Understanding Fine-Grained Access Control in Lake Formation

AWS Lake Formation enhances the security features IAM provides, allowing you to define precise access controls to your data lake resources at the column, row, and cell levels. This granularity ensures that users and services can access only the data necessary for their role, enhancing security and compliance.

Key Concepts:

  • Data Permissions: Control who can access data within tables and columns.
  • Table and Database Permissions: Manage access at the database or table level, specifying who can create, modify, or delete resources.
  • Row-Level Security: Apply filters to data queries, ensuring users see only the data they are authorized to view.

Implementing Granular Security Policies with Lake Formation

Configuring granular security policies involves setting up permissions that align with your organization's data governance policies.

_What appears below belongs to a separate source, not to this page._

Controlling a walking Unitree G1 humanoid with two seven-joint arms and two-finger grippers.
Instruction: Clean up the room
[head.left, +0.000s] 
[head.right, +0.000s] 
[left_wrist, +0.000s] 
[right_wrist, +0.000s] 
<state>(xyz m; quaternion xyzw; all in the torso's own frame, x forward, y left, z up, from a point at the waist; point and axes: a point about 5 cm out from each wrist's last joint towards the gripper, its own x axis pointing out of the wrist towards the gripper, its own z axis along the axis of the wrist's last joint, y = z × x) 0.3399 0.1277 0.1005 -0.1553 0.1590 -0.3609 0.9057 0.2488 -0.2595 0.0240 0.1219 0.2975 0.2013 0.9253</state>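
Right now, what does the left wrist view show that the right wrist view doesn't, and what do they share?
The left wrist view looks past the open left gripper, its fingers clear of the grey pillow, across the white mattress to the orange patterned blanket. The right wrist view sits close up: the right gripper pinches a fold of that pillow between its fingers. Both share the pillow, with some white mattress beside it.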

Lake Formation provides a comprehensive set of tools to manage these permissions effectively.

Terraform Configuration for Lake Formation Permissions:

resource "aws_lakeformation_permissions" "data_access" {

  principal      = aws_iam_role.analyst.arn

  database_name  = aws_glue_catalog_database.financial_data.name

  table_name     = aws_glue_catalog_table.sales_data.name

  permissions    = ["SELECT"]

  permissions_with_grant_option = []

}



resource "aws_lakeformation_permissions" "row_level_security" {

  principal      = aws_iam_role.analyst.arn

  database_name  = aws_glue_catalog_database.financial_data.name

  table_name     = aws_glue_catalog_table.sales_data.name

  column_names   = ["customer_id", "transaction_value"]

  permissions    = ["SELECT"]

  permissions_with_grant_option = []

  row_filter {

    filter_expression = "customer_region = 'EU'"

  }

}

In this example, we set up permissions for an analyst role, allowing them to perform SELECT queries on specific columns of the sales_data table and applying a row filter to restrict data visibility to a certain region.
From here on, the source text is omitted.